» Prompt:
Give every line of the data again, unchanged, but with no pictures.

******************************

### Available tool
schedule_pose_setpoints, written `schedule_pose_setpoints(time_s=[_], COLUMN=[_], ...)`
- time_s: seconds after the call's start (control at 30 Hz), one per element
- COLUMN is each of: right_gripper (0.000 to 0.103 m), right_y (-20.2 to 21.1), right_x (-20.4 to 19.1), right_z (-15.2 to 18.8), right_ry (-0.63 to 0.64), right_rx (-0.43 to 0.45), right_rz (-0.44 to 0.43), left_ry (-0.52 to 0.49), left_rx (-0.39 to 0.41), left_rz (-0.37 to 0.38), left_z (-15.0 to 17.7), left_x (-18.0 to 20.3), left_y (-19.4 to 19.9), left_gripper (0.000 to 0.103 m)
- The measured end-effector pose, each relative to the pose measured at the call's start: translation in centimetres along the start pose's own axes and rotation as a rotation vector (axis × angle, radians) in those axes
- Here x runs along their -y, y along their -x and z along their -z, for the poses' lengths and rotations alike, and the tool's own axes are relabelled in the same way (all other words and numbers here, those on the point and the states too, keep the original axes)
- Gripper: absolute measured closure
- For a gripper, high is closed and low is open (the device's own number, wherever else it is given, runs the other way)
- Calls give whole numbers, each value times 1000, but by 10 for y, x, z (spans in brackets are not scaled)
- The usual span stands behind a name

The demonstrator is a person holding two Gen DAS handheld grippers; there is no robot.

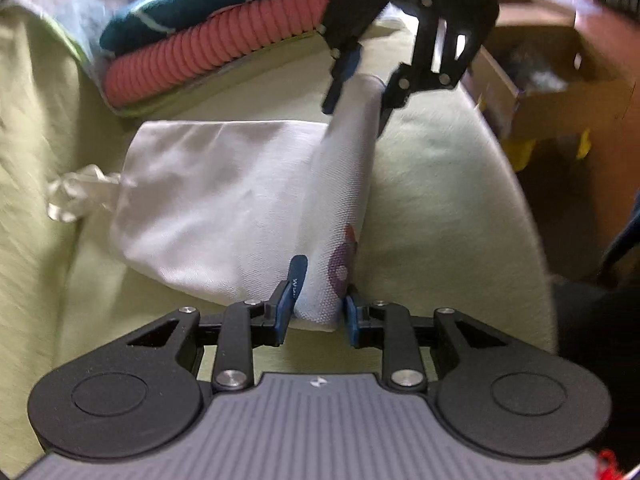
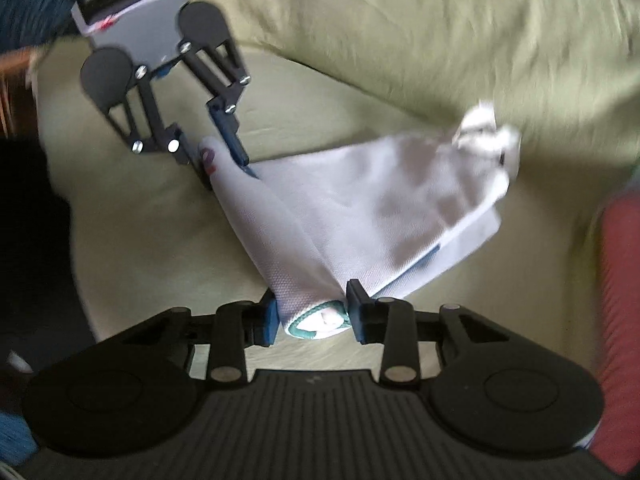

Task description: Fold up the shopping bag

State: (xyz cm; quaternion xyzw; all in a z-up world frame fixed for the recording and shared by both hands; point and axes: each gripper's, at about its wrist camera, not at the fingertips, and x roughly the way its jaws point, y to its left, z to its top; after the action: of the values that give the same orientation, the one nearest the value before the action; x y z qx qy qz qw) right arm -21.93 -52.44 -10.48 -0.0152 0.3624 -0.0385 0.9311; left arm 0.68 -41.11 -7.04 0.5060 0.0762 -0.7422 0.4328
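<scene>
A white shopping bag (image 1: 224,200) lies on a pale green sheet (image 1: 440,208), its right edge lifted into a taut fold. My left gripper (image 1: 320,308) is shut on the near end of that fold, by a purple and red print (image 1: 342,264). The right gripper (image 1: 356,96) pinches the far end. In the right wrist view, my right gripper (image 2: 314,316) is shut on the bag (image 2: 380,200) where a green-trimmed edge (image 2: 316,322) shows. The left gripper (image 2: 228,168) holds the opposite end. The bag's handles (image 1: 76,196) are bunched at the side away from the fold (image 2: 488,132).
Folded pink and teal blankets (image 1: 208,40) are stacked behind the bag, and the pink one (image 2: 620,280) shows at the right edge of the right wrist view. An open cardboard box (image 1: 560,96) stands beyond the sheet's right edge. The green sheet (image 2: 400,40) rises behind.
</scene>
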Motion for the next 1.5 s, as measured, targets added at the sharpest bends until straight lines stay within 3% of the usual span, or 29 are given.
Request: schedule_pose_setpoints(time_s=[0.23,0.47,0.7,0.87,1.03,1.13,1.23,1.33,1.5], right_gripper=[71,71,73,74,75,75,75,76,77], right_y=[-8,-25,-38,-40,-41,-45,-48,-48,-45], right_x=[68,103,120,126,129,130,132,129,121], right_z=[-4,2,11,17,26,32,39,45,58], right_ry=[-383,-648,-852,-959,-1045,-1100,-1146,-1200,-1268], right_rx=[-35,-90,-148,-170,-170,-156,-135,-107,-26], right_rz=[-191,-286,-285,-274,-263,-260,-257,-233,-197], left_ry=[91,151,218,199,188,203,211,270,365], left_rx=[-46,-84,-70,-68,-7,65,68,48,62], left_rz=[86,76,7,-138,-324,-302,-269,-262,-261], left_z=[-6,-4,0,-6,-15,-24,-29,-24,-21], left_x=[-37,-53,-51,-35,-20,-15,-14,-21,-26], left_y=[-6,-22,-18,0,25,28,12,-8,-8], left_gripper=[71,63,58,57,61,65,75,74,70])
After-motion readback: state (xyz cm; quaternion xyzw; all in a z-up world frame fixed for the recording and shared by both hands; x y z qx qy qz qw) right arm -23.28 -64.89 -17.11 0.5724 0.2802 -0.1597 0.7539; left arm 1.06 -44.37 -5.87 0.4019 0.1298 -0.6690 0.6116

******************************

» Written solution:
### Available tool
schedule_pose_setpoints, written `schedule_pose_setpoints(time_s=[_], COLUMN=[_], ...)`
- time_s: seconds after the call's start (control at 30 Hz), one per element
- COLUMN is each of: right_gripper (0.000 to 0.103 m), right_y (-20.2 to 21.1), right_x (-20.4 to 19.1), right_z (-15.2 to 18.8), right_ry (-0.63 to 0.64), right_rx (-0.43 to 0.45), right_rz (-0.44 to 0.43), left_ry (-0.52 to 0.49), left_rx (-0.39 to 0.41), left_rz (-0.37 to 0.38), left_z (-15.0 to 17.7), left_x (-18.0 to 20.3), left_y (-19.4 to 19.9), left_gripper (0.000 to 0.103 m)
- The measured end-effector pose, each relative to the pose measured at the call's start: translation in centimetres along the start pose's own axes and rotation as a rotation vector (axis × angle, radians) in those axes
- Here x runs along their -y, y along their -x and z along their -z, for the poses' lengths and rotations alike, and the tool's own axes are relabelled in the same way (all other words and numbers here, those on the point and the states too, keep the original axes)
- Gripper: absolute measured closure
- For a gripper, high is closed and low is open (the device's own number, wherever else it is given, runs the other way)
- Calls give whole numbers, each value times 1000, but by 10 for y, x, z (spans in brackets are not scaled)
- The usual span stands behind a name

The demonstrator is a person holding two Gen DAS handheld grippers; there is no robot.


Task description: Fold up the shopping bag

State: (xyz cm; quaternion xyzw; all in a z-up world frame fixed for the recording and shared by both hands; point and axes: each gripper's, at about its wrist camera, not at the fingertips, and x roughly the way its jaws point, y to its left, z to its top; after the action: of the values that give the same orientation, the one nearest the value before the action; x y z qx qy qz qw) right arm -21.93 -52.44 -10.48 -0.0152 0.3624 -0.0385 0.9311; left arm 0.68 -41.11 -7.04 0.5060 0.0762 -0.7422 0.4328
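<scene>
A white shopping bag (image 1: 224,200) lies on a pale green sheet (image 1: 440,208), its right edge lifted into a taut fold. My left gripper (image 1: 320,308) is shut on the near end of that fold, by a purple and red print (image 1: 342,264). The right gripper (image 1: 356,96) pinches the far end. In the right wrist view, my right gripper (image 2: 314,316) is shut on the bag (image 2: 380,200) where a green-trimmed edge (image 2: 316,322) shows. The left gripper (image 2: 228,168) holds the opposite end. The bag's handles (image 1: 76,196) are bunched at the side away from the fold (image 2: 488,132).
Folded pink and teal blankets (image 1: 208,40) are stacked behind the bag, and the pink one (image 2: 620,280) shows at the right edge of the right wrist view. An open cardboard box (image 1: 560,96) stands beyond the sheet's right edge. The green sheet (image 2: 400,40) rises behind.
</scene>
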Motion for the next 1.5 s, as measured, targets added at the sharpest bends until straight lines stay within 3% of the usual span, or 29 are given.
Request: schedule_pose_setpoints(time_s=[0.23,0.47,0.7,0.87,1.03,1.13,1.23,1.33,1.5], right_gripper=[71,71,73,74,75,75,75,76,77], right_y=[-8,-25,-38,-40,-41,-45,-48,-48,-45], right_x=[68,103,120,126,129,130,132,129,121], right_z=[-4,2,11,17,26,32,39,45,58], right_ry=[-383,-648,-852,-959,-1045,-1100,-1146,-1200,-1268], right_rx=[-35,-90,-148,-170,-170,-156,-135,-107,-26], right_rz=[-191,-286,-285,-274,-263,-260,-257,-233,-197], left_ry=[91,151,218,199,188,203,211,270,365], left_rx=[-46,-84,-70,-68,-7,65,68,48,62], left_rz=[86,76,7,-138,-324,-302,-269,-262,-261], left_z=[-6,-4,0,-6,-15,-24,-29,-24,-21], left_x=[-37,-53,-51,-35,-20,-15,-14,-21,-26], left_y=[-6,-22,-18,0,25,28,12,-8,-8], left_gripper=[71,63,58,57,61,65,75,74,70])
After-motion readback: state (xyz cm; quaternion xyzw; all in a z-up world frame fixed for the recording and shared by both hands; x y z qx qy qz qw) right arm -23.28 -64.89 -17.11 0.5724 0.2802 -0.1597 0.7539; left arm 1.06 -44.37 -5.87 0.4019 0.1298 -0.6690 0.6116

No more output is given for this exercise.